Deux promeneurs passaient. Le baron, qui semblait avoir une hâte incroyable d’en finir tout de suite, leur demanda de nous servir de témoins. Ils firent d’abord quelques difficultés, puis cédèrent. Nous descendîmes sur la berge de la Seine. Vous m’avez appris, Dieu merci, à me servir d’une épée, et j’oubliais, dans réchauffement de cette aventure, mes déceptions. Au demeurant, ce baron me paraissait une manière de rodomont et je me promettais de le guérir, une bonne fois, de ses manies de provocations.
— Dépêchons, dit-il, pendant qu’il reste une lueur de jour.
Nous mîmes habit bas. Un des témoins, homme d’ordre, assurément, fit un tas de nos vêtements et de nos chapeaux.
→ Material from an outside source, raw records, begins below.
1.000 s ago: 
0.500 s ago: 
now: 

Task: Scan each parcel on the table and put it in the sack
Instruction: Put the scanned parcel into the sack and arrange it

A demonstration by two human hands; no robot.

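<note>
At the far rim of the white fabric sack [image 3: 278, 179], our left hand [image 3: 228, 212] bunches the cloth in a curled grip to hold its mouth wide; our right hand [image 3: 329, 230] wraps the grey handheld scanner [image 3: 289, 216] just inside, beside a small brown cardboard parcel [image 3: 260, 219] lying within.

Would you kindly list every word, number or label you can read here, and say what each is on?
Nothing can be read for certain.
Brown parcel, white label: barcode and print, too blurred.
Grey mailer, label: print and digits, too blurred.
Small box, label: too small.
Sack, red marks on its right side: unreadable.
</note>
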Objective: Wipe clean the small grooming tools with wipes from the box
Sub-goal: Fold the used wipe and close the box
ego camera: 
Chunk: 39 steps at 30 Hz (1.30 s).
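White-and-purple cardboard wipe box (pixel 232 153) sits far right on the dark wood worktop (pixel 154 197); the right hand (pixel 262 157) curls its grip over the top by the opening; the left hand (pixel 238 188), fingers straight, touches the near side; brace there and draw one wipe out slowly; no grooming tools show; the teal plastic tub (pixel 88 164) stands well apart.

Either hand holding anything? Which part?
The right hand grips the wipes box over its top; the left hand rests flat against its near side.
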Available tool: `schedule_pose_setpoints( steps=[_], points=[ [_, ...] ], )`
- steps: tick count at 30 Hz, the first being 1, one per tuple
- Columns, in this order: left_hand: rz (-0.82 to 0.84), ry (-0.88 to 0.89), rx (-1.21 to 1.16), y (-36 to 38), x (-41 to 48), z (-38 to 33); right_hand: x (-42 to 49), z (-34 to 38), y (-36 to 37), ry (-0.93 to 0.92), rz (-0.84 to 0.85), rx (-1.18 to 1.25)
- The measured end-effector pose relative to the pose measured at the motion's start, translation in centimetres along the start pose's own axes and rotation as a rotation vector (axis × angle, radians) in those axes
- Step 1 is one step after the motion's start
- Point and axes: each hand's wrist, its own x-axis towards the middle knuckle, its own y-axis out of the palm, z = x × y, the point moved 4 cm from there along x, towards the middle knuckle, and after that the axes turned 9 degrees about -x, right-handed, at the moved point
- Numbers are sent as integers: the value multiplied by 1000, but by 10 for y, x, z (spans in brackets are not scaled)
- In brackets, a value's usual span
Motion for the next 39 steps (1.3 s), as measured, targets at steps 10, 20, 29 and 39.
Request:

C’était ma première affaire d’honneur, mais je me trouvais en belle humeur batailleuse. J’étais sûr de la vigueur de mon bras et de la souplesse de mon jarret. Nous croisâmes le fer. Tout à coup, le baron abaissa le sien. — Allons, me dit-il, vous avez de la race. Je me tiens pour satisfait, et je ne voudrais point défigurer un joli petit homme comme vous. — Monsieur !… m’écriai-je, indigné.
Mais, avant que je fusse revenu de mon étonnement, il avait détalé, et les deux témoins, ses compères, étaient loin déjà, emportant ma veste, mon habit, mes dentelles, mon chapeau. Il n’y avait eu là que comédie, et j’étais encore une fois dupe.
Voilà comment, je vous écris en manches de chemise, pour vous demander quelque secours, non sans une grande confusion de ma simplicité. Il me restait mon épée : je l’ai mise en gage, ne la voulant point vendre, dans une sorte de bouge, où j’ai trouvé un asile provisoire. Pressez-vous, Monsieur, de m’assister. Vous ne sauriez croire combien un homme est peu de chose, à Paris, sans habit et sans chapeau.